Three steps are taken in order to compare the expenditure data in the PSID and the CE. First, the detailed CE expenditure items have to be mapped into the broader expenditure categories of the PSID. To do so, we build on the mapping in Li et al. (2010), establishing a new mapping for the PSID expenditure categories introduced in 2005. As in Li et al. (2010), the mapping was judgmental and subject to multiple rounds of independent review. Online Appendix Table 3 reports the specific CE UCC codes that are mapped to each PSID expenditure question.1 As noted in this table, some UCC codes are not captured by any PSID consumption expenditure question, and this accounts for approximately 5 percent of CE spending.

Second, because survey respondents in the PSID are given the option of answering several expenditure questions using unfolding brackets, such categorical responses need to be converted into exact amounts. We estimate the conditional mean expenditure for each bracket using the exact-number-responses that fall into this particular bracket.2 These mean estimates are assigned to the households who responded using the option of unfolding brackets. For example, a household who responded to the survey that its health insurance expenditure was between $1,000 and $2,500 will be assigned the mean estimates of all households whose reported health insurance expenditure was between $1,000 and $2,500.

The third step is to impute values for respondents who did not provide a valid response to a given expenditure question. Although response rates for each specific question in the PSID are high for almost all categories of spending (online Appendix Table 2), the implied response rate for total expenditure (the sum of spending on all expenditure categories) can be significantly lower. For example, 98–99 percent of respondents provide valid responses to most questions about specific categories of transportation spending, but just 85 percent of responding households have valid responses to all components of transportation expenditures. Imputation is conducted by relating valid responses of each expenditure category to family size and age of household head. Specifically, we fit an equation with a vector of family size dummies and a cubic polynomial of household head age.
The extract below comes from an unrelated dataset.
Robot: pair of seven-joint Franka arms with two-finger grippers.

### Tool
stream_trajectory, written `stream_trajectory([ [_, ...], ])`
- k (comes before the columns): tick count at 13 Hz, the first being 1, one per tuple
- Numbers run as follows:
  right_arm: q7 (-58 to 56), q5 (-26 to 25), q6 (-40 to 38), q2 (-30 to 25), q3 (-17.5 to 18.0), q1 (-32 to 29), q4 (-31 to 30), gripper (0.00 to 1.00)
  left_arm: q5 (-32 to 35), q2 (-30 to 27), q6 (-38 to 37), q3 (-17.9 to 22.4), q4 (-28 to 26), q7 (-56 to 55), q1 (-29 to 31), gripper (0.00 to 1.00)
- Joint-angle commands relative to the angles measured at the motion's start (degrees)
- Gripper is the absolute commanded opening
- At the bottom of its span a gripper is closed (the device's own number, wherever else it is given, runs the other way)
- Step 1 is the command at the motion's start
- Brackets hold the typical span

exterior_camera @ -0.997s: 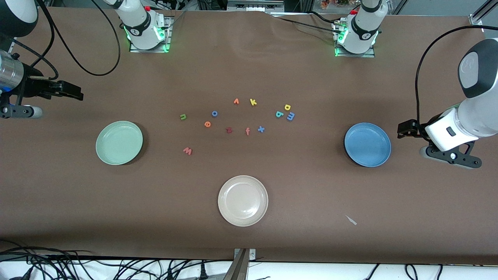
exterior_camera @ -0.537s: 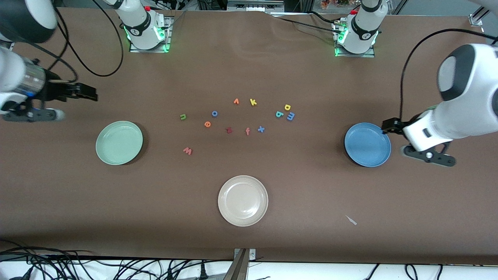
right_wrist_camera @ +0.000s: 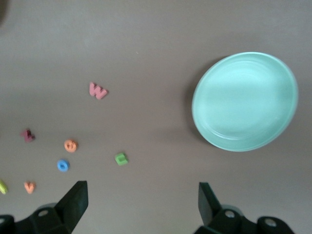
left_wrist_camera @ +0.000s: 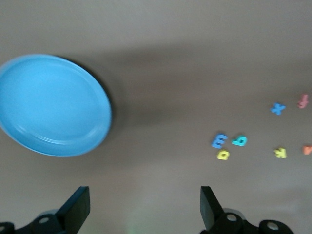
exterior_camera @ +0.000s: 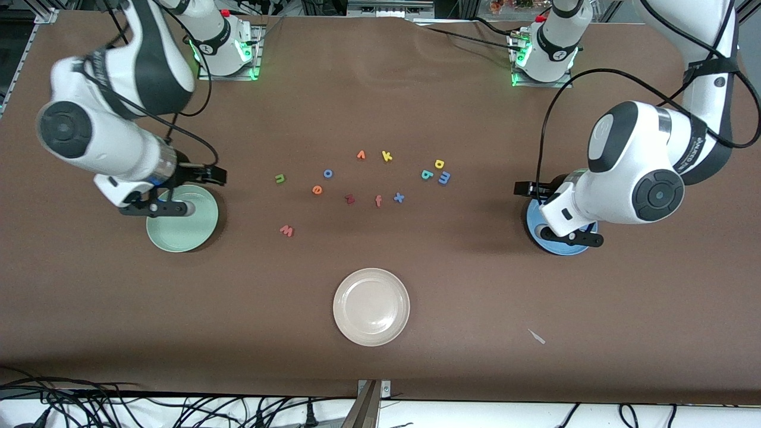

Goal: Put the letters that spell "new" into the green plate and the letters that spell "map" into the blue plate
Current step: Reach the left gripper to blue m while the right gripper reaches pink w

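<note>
Olive "n" (exterior_camera: 280, 178), orange "e" (exterior_camera: 317, 189) and pink "w" (exterior_camera: 286, 230) lie mid-table, toward the green plate (exterior_camera: 178, 235). Blue "m" (exterior_camera: 443, 177), teal "a" (exterior_camera: 427, 175) and yellow "p" (exterior_camera: 439, 163) cluster toward the blue plate (exterior_camera: 559, 249). My right gripper (exterior_camera: 217, 176) hangs open and empty over the green plate's rim. My left gripper (exterior_camera: 522, 189) hangs open and empty over the blue plate's rim. The right wrist view shows the green plate (right_wrist_camera: 245, 101), "w" (right_wrist_camera: 98, 90) and "n" (right_wrist_camera: 121, 159); the left wrist view shows the blue plate (left_wrist_camera: 51, 105) and "m" (left_wrist_camera: 219, 141).
Other letters lie among them: yellow "k" (exterior_camera: 387, 156), orange "v" (exterior_camera: 361, 155), blue "o" (exterior_camera: 327, 173), a dark red letter (exterior_camera: 349, 199), an "f" (exterior_camera: 378, 201) and a blue "x" (exterior_camera: 399, 197). A cream plate (exterior_camera: 371, 307) sits nearest the front camera. A white scrap (exterior_camera: 537, 337) lies near it.
Both arms have swung in from the table's ends toward the middle. The right gripper now hangs over the green plate, the left over the blue plate. Letters and plates stay put.
</note>
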Motion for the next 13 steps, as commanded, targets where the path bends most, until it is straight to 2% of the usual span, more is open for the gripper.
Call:
stream_trajectory([
  [1, 7.59, 0.64, 10.89, 0.37, 2.04, 1.27, -6.85, 1.0, -1.92, 1.31, 0.33, -0.38, -1.61, -6.21, -2.1, 0.98],
  [3, 12.5, 0.55, 15.64, 3.8, 1.95, 2.77, -6.77, 1.0, -2.09, 2.45, 1.64, -0.46, -3.27, -10.6, -4.3, 0.97],
  [6, 21.83, -0.15, 22.76, 9.16, 1.95, 5.15, -6.59, 1.0, -2.53, 2.46, 11.54, -0.55, -9.24, -16.23, -7.99, 0.97],
  [10, 25.44, -0.15, 31.11, 15.23, 1.95, 5.59, -6.16, 1.0, -6.4, 2.54, 26.05, -0.64, -16.62, -24.66, -12.04, 0.97],
  [13, 26.77, -0.15, 34.9, 18.4, 1.95, 6.65, -5.8, 1.0, -6.31, 2.72, 29.42, -0.9, -19.18, -35.71, -13.18, 0.97],
])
Online Appendix Table 4 presents PSID-based expenditure estimates for each year since PSID expanded its consumption expenditure questions (i.e., 1999, 2001, 2003, 2005, 2007, and 2009 waves), as well as comparisons with their counterparts in the CE data. Note that all dollars are reported in nominal values to facilitate comparison with published tabulations by the CE. The expenditure data in the two surveys line up well for the categories of spending collected by the PSID; the ratio of mean PSID spending to mean CE spending varied within a fairly narrow range between 0.96 and 1.02 in survey years 1999 through 2009, respectively. Furthermore, as shown in online Appendix Figure 1, the life-cycle expenditure profiles estimated using the PSID and the CE data are very similar, and the CE profile stays mostly within the 95 percent confidence interval of the PSID profile.
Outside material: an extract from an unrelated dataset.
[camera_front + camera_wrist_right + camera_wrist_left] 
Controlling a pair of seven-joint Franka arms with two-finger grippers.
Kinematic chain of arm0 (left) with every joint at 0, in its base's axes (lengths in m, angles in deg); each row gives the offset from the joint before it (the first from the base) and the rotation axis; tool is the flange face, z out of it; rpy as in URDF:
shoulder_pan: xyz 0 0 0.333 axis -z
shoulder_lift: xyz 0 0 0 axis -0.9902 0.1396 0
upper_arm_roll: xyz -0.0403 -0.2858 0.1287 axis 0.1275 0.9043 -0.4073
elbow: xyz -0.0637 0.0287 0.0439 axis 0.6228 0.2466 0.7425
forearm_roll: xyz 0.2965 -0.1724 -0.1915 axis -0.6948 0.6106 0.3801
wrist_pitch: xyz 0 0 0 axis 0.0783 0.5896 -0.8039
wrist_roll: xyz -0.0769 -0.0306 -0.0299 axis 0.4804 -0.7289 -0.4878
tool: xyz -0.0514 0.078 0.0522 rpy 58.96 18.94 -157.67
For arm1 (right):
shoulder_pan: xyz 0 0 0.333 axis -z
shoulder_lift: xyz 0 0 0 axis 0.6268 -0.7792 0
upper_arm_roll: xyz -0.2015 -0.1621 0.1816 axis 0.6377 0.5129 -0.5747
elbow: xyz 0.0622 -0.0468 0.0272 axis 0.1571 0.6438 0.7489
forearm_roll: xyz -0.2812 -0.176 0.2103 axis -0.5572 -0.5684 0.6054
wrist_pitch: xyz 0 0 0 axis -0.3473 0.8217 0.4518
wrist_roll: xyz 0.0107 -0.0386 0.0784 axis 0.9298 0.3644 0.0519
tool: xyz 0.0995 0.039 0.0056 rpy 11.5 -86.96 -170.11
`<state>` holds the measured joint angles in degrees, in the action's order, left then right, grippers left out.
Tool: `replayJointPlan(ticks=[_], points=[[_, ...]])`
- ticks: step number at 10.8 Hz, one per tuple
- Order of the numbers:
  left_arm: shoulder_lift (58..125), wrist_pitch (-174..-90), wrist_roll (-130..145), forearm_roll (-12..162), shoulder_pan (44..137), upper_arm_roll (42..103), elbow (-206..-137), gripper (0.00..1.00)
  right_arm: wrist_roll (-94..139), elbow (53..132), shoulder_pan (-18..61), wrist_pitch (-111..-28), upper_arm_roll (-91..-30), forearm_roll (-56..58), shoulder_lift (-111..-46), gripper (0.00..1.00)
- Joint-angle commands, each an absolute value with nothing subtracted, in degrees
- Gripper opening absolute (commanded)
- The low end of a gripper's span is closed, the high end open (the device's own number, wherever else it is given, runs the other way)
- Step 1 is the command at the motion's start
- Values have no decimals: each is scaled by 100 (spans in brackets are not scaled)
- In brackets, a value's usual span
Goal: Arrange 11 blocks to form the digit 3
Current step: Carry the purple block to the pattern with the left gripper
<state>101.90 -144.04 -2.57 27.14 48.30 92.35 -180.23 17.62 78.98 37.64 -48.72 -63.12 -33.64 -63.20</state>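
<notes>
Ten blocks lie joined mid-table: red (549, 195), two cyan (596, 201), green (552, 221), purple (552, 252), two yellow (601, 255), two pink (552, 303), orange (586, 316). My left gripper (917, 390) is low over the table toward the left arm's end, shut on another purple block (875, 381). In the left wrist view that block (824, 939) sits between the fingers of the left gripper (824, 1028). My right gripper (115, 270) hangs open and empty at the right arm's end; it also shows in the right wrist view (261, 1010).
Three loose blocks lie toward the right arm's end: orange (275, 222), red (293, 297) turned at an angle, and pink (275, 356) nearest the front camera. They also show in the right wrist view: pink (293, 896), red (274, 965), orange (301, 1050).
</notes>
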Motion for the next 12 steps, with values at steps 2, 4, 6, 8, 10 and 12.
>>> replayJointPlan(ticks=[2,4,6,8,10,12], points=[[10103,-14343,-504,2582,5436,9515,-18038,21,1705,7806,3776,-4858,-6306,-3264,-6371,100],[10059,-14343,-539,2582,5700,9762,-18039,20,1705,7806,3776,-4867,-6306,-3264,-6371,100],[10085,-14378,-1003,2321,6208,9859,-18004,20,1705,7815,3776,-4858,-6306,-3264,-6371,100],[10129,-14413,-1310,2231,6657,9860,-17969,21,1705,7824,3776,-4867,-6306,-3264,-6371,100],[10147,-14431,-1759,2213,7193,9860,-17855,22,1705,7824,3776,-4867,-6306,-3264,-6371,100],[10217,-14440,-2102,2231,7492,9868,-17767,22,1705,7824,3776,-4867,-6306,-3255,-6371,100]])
That said, larger gaps between the PSID and CE are evident in certain expenditure categories and subcategories. For example, the PSID education expenditure was 86 percent of the CE estimate in 2009. Expenditures on repairs and maintenance of vehicles also differ substantially between the two data sources and this gap varies considerably over time. In addition, the new expenditure categories introduced to the PSID in 2005 appear to demonstrate much larger differences relative to the CE mean estimates than for categories of spending that were assessed in earlier waves. Home repairs and maintenance in the PSID were roughly twice as large as the CE estimates, and the PSID clothing and apparel expenditure is also substantially higher than the CE. Even for the expenditure categories with mean estimates reasonably close between the two surveys, statistics for subcategories can be very different. For example, while total housing spending is only 2–4 percent higher in the PSID, the PSID home insurance expenditures are 40–50 percent higher.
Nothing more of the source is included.